Auto-re-enrolment provides a great opportunity for employers to review their pension scheme setup, to help re-engage with staff.
Organisations should consider, for example, whether they have appointed the right provider with which to auto-enrol. Has the provider offered the employer the necessary or expected level of support for both the organisation and its employees?
Has the provider’s technology coped with employee volumes and opt-out requests? If not, how can the employer address these issues as part of its re-enrolment project, assuming that it has a project under way, or at least in the pipeline?
Has the provider assisted the employer with its employee communications campaign? Assuming an employer has measured the effectiveness of its campaign, has it been effective? If not, how can it work with its provider to tweak its strategy for the re-enrolment project?
And what wider opportunities does re-enrolment present? Could, for example, employers use it as an opportunity to re-engage employees with their financial education programme, or perhaps their entire benefits package? If so, which aspects of the project could pensions providers help them with, if any?
But a number of employers I’ve been speaking to in recent weeks are not making any special provisions for re-enrolment, let alone planning to exploit the opportunities that the process presents. Most organisations seem to be expecting their pensions scheme providers, consultants or trustees to undertake the work required, with little, if any, input expected by their own workforce.

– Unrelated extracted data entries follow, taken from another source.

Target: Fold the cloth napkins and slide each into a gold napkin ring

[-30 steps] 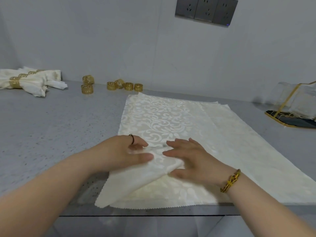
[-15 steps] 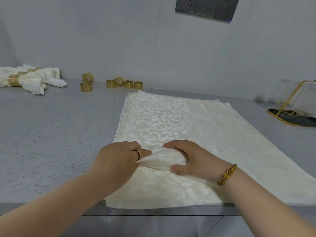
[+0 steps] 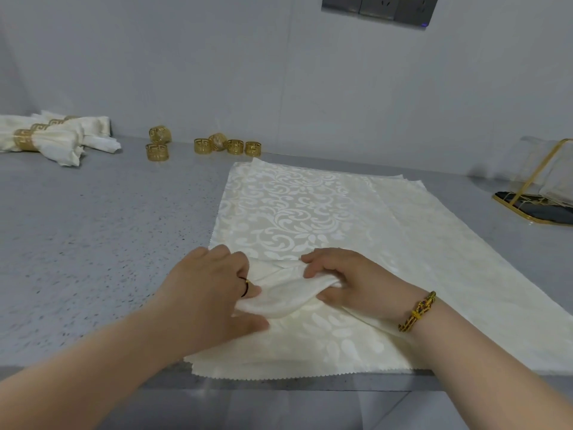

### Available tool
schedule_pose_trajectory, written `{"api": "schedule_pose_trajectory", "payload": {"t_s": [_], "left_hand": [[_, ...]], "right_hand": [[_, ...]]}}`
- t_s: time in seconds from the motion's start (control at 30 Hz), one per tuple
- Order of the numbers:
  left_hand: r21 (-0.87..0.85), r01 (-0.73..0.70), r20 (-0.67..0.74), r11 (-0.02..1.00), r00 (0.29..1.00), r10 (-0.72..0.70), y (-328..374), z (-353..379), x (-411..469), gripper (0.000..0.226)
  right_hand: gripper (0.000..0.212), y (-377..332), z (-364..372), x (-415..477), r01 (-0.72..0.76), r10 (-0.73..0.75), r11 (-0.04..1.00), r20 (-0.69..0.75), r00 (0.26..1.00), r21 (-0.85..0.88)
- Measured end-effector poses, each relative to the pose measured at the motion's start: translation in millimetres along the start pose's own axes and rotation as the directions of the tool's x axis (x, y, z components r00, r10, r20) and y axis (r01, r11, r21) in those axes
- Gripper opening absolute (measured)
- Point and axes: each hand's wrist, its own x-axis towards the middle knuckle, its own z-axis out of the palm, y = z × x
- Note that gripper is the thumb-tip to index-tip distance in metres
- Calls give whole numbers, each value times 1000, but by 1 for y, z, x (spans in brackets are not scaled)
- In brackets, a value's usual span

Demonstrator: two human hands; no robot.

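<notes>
Six loose gold rings wait far left on the worktop; nearer, my left grip and right grip both pinch a gathered fold of the top napkin at the near edge. I judge I'm mid-fold; next it must narrow enough to thread a ring.

The 3 sockets are cut off by the top edge, the stand by the right edge and the ringed napkins by the left, so their count cannot be told. The left hand and right hand grip a rolled fold of the top napkin, which hides some fingertips, while the hands cover the fold's ends. How many layers lie in the stack cannot be told.
</notes>
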Motion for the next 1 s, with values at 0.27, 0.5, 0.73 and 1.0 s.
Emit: {"api": "schedule_pose_trajectory", "payload": {"t_s": [0.27,0.5,0.73,1.0], "left_hand": [[-3,78,165,997,983,-77,34,11,47,39],[-396,178,108,901,983,-147,11,28,33,33],[-416,189,63,890,982,-179,8,28,37,34],[-540,230,159,810,972,-171,4,24,40,27]], "right_hand": [[21,-2,0,1,40,-42,995,-26,999,-89],[41,7,-20,-9,-142,110,963,150,983,227],[33,-16,-32,-2,-43,46,998,82,996,-40],[30,-17,4,13,-23,22,1000,36,999,15]]}}
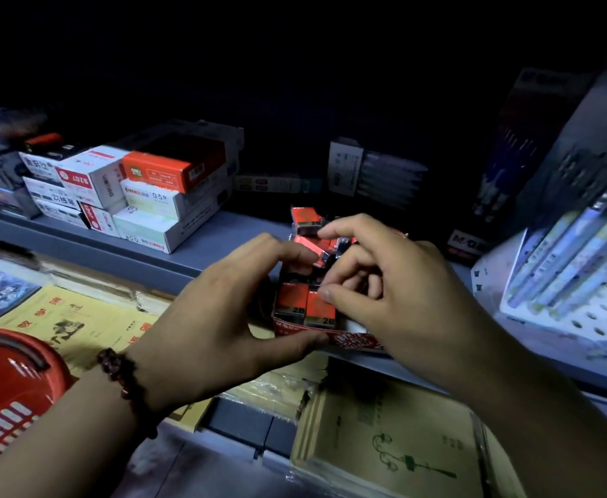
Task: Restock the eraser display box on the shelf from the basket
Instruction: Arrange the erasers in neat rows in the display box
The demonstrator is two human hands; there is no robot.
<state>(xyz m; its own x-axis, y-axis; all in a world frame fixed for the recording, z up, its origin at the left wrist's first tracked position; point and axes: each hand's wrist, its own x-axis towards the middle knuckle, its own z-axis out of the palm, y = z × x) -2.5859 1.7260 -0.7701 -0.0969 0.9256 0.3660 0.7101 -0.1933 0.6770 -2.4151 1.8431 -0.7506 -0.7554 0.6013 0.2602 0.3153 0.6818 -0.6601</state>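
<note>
A stationery shop is shown. A grey metal shelf [79,242] is loaded with goods in sale packaging: small cardboard boxes [144,195] are stacked on the far left, packs of pens [575,246] are stood in a white perforated rack [600,318] on the right, and more boxed pens [377,174] are kept far back in the dark. An eraser display box [352,341], printed in red, is placed at the shelf edge. Below, wrapped paper pads [79,318] are laid flat, and a red shopping basket [11,382] is seen at the near left.
</note>
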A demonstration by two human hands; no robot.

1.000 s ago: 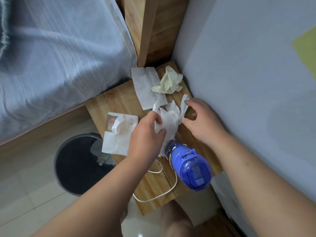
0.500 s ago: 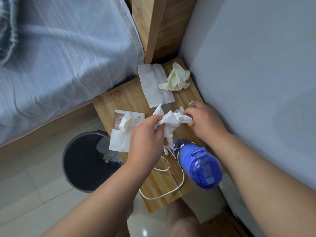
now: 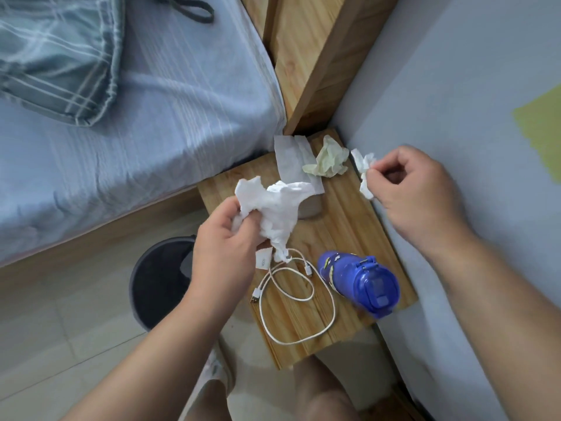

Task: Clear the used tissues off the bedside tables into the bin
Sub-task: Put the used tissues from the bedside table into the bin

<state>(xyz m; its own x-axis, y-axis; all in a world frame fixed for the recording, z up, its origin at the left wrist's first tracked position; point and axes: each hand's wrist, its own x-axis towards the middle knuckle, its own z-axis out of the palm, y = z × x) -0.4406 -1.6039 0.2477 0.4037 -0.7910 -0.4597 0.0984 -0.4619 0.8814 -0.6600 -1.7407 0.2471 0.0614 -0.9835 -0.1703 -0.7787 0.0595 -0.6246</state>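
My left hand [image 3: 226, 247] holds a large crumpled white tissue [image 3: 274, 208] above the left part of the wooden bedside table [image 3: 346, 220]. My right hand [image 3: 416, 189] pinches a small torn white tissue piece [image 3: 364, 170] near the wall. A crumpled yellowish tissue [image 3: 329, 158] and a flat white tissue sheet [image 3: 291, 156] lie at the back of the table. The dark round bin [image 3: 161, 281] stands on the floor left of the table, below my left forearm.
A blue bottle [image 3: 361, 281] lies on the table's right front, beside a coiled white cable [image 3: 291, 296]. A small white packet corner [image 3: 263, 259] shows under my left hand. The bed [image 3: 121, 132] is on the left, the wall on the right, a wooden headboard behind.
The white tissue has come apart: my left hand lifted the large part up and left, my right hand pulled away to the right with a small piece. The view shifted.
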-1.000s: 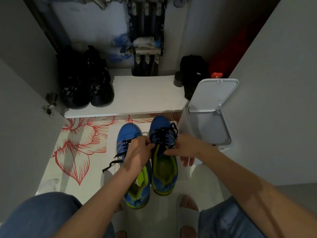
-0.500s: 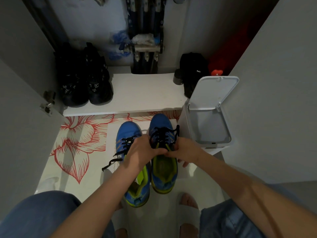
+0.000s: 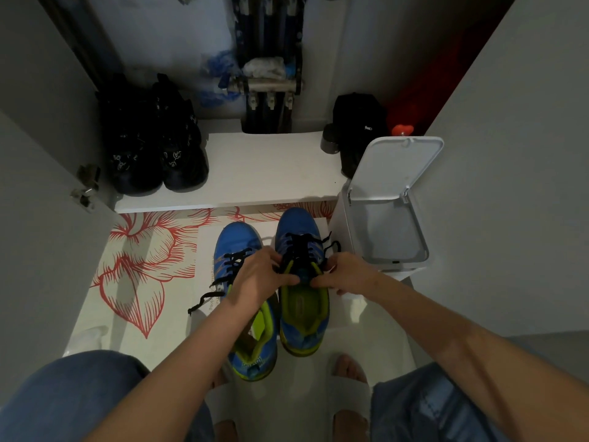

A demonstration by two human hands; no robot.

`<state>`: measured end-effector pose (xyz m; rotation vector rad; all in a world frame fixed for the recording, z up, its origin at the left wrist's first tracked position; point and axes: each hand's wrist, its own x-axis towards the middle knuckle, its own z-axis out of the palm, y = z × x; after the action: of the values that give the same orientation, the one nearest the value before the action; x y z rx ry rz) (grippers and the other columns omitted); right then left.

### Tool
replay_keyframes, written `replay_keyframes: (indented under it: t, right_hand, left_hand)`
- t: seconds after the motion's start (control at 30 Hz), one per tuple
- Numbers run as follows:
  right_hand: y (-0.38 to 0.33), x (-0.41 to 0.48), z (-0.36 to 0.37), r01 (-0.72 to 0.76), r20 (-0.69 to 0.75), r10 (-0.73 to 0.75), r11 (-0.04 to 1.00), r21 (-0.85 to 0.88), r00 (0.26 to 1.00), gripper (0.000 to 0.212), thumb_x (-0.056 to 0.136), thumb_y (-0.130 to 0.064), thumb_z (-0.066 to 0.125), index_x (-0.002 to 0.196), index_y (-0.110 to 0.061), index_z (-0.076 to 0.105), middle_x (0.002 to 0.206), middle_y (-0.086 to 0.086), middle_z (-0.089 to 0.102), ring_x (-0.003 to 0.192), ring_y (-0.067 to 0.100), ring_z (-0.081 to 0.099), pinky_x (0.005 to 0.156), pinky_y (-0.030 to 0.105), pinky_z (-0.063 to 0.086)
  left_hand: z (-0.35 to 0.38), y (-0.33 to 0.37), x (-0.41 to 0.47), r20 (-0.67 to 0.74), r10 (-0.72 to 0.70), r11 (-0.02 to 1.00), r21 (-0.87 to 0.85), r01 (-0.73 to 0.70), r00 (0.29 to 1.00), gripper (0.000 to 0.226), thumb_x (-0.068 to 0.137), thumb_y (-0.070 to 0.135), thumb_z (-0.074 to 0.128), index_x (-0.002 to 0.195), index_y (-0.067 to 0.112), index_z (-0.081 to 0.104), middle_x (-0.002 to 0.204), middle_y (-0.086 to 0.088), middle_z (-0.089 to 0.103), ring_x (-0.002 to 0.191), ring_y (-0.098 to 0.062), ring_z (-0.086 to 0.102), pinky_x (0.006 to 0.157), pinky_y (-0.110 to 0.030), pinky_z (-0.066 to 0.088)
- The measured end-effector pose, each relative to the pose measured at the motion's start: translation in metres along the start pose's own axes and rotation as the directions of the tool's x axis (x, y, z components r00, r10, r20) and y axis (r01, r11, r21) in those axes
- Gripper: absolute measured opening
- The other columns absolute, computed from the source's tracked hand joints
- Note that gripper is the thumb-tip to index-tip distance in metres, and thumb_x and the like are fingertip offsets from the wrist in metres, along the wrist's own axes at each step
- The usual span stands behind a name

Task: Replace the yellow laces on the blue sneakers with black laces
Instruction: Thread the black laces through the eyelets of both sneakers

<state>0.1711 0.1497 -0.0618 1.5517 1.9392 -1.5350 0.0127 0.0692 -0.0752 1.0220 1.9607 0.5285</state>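
Sneakers, blue with lime-green lining, stand side by side on a white paper sheet on the floor, toes pointing away from the person, just in front of their knees. Both already carry black lacing. The right sneaker is laced up to the tongue with a black lace, and a loop of it sticks out on the bin side. The left hand and right hand meet over the top of this lacing, fingers curled and pinching the lace on either side, thumbs pointing toward each other at the tongue. The hands cover the top eyelets, so the lace ends cannot be seen there. The left sneaker is partly hidden by the left wrist; its loose lace trails off onto the paper. Under the paper lies a pale floor mat printed with large red flowers. A white pedal bin stands just beside the right sneaker, its lid tipped up and open. Beyond the mat a low white shelf holds a pair of black shoes on its left end and a black bag on its right, with a small red cap behind the bin lid. Pipes and valves run down the back wall above the shelf. Grey walls close in on both sides, with a metal hinge on the left one. Blue denim covers the person's knees in the bottom corners, and their feet in white slides rest right behind the sneakers' heels.
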Motion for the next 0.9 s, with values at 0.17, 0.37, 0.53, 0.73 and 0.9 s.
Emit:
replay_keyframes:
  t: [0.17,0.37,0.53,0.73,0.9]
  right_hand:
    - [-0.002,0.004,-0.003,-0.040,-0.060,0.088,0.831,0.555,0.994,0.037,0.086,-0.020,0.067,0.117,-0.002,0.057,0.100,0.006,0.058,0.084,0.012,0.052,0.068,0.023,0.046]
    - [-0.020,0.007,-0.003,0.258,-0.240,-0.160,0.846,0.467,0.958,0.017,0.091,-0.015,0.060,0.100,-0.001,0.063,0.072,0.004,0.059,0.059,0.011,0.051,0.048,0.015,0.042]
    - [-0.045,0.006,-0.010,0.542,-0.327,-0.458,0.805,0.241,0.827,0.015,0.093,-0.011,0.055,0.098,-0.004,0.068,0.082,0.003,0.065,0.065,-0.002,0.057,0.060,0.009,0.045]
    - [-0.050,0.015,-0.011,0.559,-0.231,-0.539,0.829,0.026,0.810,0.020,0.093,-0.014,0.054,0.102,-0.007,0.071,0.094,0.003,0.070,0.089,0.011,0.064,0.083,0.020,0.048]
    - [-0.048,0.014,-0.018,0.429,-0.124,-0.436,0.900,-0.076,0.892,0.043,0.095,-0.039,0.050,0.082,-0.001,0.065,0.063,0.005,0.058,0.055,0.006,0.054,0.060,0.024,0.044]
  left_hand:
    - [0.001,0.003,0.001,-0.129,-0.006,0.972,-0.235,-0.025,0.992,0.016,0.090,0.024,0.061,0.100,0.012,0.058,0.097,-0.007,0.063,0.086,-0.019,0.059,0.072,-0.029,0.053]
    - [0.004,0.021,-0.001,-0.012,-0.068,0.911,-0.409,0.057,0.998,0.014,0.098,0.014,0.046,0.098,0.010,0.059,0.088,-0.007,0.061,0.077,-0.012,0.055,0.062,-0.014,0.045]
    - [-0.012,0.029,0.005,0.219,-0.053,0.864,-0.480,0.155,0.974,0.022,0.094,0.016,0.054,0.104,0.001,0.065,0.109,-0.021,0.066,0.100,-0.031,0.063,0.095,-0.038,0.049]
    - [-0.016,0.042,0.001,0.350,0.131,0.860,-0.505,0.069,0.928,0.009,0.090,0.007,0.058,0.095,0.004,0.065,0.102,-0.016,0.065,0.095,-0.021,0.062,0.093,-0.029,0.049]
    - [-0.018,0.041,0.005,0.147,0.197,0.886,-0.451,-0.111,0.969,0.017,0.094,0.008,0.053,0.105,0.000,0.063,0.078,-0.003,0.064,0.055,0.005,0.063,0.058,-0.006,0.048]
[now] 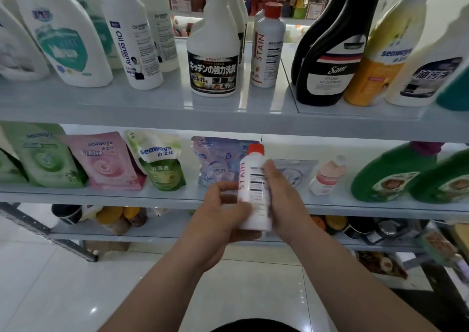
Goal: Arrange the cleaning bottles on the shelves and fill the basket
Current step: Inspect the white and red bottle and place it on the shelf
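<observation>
**A:** Where's the bottle being handled right now?

**B:** The held STAIN bottle (253, 187), white with a red cap, is upright in mid-air in front of the middle shelf (127, 195) and touches no shelf. The left hand (223, 214) cups its lower body with fingers and thumb curled round it. The right hand (281, 197) wraps the side along the label. Each grip is clamped on the bottle, neither one spread.

**A:** Why 2 hands on such a small thing?

**B:** My guess is that they're turning it to check the label or square its front before placing it.

**A:** And where should it go?

**B:** Probably the upper shelf (152, 103). A shelved STAIN bottle (267, 49) of the same kind stands there between the Japanese kitchen cleaner (214, 60) and the black Sam bottle (327, 60), with a free gap to its right. That would keep like with like, labels outward. The middle shelf mostly carries refill pouches (106, 164), so it fits less well. No basket is in view.
</observation>
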A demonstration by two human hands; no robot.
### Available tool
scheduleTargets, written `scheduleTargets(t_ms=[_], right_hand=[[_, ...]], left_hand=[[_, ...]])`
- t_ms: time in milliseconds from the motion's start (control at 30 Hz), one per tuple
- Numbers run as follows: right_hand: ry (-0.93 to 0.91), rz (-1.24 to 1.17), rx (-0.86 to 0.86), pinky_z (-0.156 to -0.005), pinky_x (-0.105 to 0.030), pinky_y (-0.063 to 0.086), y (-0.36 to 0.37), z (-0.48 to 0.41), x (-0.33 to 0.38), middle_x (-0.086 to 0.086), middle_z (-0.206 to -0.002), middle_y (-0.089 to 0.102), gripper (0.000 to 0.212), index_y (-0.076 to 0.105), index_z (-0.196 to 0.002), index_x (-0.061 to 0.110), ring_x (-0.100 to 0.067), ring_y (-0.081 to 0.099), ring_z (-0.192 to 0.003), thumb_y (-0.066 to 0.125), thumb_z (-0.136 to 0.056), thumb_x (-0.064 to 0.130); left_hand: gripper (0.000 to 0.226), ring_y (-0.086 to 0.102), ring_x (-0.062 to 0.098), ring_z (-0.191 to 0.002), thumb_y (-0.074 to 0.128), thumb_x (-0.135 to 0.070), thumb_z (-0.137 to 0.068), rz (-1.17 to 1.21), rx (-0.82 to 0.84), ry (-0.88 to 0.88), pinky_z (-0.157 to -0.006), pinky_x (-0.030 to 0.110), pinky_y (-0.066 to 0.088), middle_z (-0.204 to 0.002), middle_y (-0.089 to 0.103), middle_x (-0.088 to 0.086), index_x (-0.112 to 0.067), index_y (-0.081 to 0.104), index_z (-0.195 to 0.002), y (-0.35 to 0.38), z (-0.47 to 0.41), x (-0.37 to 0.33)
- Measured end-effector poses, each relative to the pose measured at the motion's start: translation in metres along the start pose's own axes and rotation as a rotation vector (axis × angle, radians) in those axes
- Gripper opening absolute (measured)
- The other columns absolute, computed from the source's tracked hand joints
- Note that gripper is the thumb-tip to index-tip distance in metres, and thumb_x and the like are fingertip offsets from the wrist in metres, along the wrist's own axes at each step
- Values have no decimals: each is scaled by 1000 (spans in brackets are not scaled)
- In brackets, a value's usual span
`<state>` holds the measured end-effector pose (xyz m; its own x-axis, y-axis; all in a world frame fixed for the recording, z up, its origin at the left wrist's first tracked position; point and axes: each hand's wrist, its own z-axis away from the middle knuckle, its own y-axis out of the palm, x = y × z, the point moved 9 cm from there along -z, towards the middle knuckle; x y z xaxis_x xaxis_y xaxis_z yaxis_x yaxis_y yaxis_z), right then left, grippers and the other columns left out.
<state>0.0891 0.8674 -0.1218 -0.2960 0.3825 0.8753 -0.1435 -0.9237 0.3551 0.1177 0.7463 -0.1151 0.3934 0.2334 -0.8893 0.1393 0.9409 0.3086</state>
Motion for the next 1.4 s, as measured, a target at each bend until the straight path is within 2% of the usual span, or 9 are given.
scheduleTargets(t_ms=[100, 267, 400, 500, 633, 833, 1033, 1267, 1400], right_hand=[[-116, 126, 25, -73, -39, 63, -3, 2, 13, 0, -102, 78, 40, 64, -113, 41, -22, 77, -92, 67, -82, 66], [-243, 27, 59, -76, -42, 62, 4, 10, 22, 2, -105, 75, 25, 66, -106, 52, -22, 76, -95, 66, -81, 57], [-329, 345, 93, -72, -16, 58, 8, 21, 29, 23, -108, 69, 17, 58, -99, 71, 4, 68, -100, 58, -83, 67], [-477, 586, 4, -71, -8, 51, -2, 28, 52, 6, -111, 61, 28, 60, -93, 55, 3, 62, -98, 53, -80, 79], [-540, 951, -43, -71, -32, 59, -2, 32, 62, 3, -85, 60, 36, 54, -86, 26, -8, 63, -80, 51, -96, 61], [-604, 1209, -32, -56, -29, 46, 12, 49, 67, 1, -65, 54, 34, 45, -77, 33, -8, 57, -60, 32, -106, 47], [-1028, 1184, 169, -50, -20, 38, 60, 92, 63, 8, -71, 49, 25, 49, -81, 21, -10, 45, -60, 37, -99, 34], [-653, 1131, 33, -55, -34, 54, 58, 71, 42, -1, -74, 62, 32, 53, -80, 26, -15, 63, -69, 34, -94, 48], [-383, 785, -115, -52, -11, 48, 44, 59, 30, 13, -81, 72, 40, 70, -83, 26, 1, 67, -73, 46, -103, 50]], left_hand=[[60, 68, 17, -98, 88, -16, -76, -434, -88, 195, -64, 30, 63, -116, 59, -2, -37, 49, -117, -2, -2, -13], [73, 73, 18, -97, 88, -39, -58, -325, 78, 59, -85, 45, 62, -112, 72, 0, -31, 52, -121, 15, -10, 5], [58, 73, 7, -87, 87, -34, -63, -598, 26, 193, -78, 33, 63, -97, 75, -10, -39, 58, -113, 8, -11, -3], [59, 65, -5, -83, 86, -40, -64, -907, -98, 341, -64, 12, 52, -92, 66, -19, -49, 49, -109, -8, -2, -17], [73, 57, 3, -90, 87, -40, -69, -1168, -103, 548, -78, 27, 57, -108, 50, -20, -43, 49, -130, -9, 12, -28], [67, 66, -2, -93, 85, -46, -63, -984, 109, 464, -71, 20, 58, -111, 61, -29, -59, 49, -117, -28, 22, -33], [64, 74, 38, -91, 83, -19, -67, -476, 517, 59, -69, 43, 62, -109, 73, 11, -37, 66, -126, -46, 35, -2], [66, 73, 9, -88, 84, -43, -65, -760, 345, 209, -67, 29, 63, -104, 67, -23, -59, 54, -121, -64, 45, -11], [68, 65, -5, -93, 81, -52, -63, -879, 172, 385, -77, 24, 61, -109, 62, -26, -68, 45, -119, -67, 50, -25]])
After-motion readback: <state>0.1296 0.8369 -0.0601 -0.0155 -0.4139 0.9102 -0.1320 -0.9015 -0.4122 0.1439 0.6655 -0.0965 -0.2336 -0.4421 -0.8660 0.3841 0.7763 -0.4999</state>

Employers need to familiarise themselves with their regulatory requirements around re-enrolment and review the effectiveness of their current pension scheme, to ensure that it meets their wider regulatory requirements. Organisations’ pensions duties did not stop with their staging dates.
With market competition heating up in all major sectors, employers determined to take a bullish approach to talent retention will avoid their pension duties at their peril.